Data: Begin

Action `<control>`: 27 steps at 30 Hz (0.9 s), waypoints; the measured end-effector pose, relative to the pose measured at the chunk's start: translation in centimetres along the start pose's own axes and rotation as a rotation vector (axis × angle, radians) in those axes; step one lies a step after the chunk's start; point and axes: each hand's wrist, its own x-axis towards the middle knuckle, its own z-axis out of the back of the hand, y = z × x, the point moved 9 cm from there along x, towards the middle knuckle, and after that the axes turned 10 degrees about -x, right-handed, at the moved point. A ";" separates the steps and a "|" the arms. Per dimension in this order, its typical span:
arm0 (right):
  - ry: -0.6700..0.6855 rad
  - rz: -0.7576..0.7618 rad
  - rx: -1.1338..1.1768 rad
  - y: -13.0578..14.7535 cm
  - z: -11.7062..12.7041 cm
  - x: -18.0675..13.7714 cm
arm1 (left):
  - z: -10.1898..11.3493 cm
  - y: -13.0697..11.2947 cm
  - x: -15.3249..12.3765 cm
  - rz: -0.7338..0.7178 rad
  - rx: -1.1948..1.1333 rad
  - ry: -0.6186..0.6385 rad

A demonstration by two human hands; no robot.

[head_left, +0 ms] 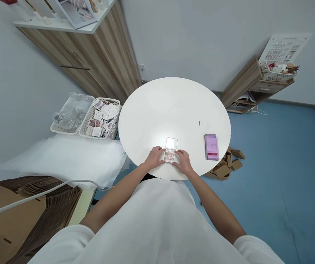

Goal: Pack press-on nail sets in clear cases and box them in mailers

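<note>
A small transparent plastic case [171,143] lies on the white round table [174,106] near its front edge. Its lid is raised and tilted back, away from me. In the lower half sit several pinkish press-on nails [169,156] in rows. My left hand [154,157] grips the case's left side, thumb toward the front and fingers near the hinge. On the opposite side my right hand [184,162] holds it the same way, with the thumb at the front corner.
A purple, blurred flat object [212,147] lies on the table's right. White baskets hold printed cards [98,114] and plastic bags [75,112] at left, above white sheets [72,156]. Flattened cardboard [17,209] stands lower left; cardboard pieces [223,168] lie on the floor at right.
</note>
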 end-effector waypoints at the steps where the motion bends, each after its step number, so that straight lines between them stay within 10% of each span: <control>1: 0.011 -0.002 -0.012 -0.2 -0.3 0.0 | -0.3 0.2 0.1 0.015 0.025 0.010; 27: 0.138 -0.105 -0.105 -1.5 -1.7 1.2 | -3.1 0.8 0.9 0.101 0.102 0.154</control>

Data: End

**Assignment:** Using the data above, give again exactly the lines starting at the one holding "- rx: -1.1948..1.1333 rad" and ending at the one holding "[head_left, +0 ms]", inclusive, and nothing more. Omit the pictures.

**Result of this task:**
  - rx: -1.1948..1.1333 rad
  - ry: -0.6186..0.6385 rad

A demonstration by two human hands; no robot.

[head_left, +0 ms] 

The exercise was answered in full.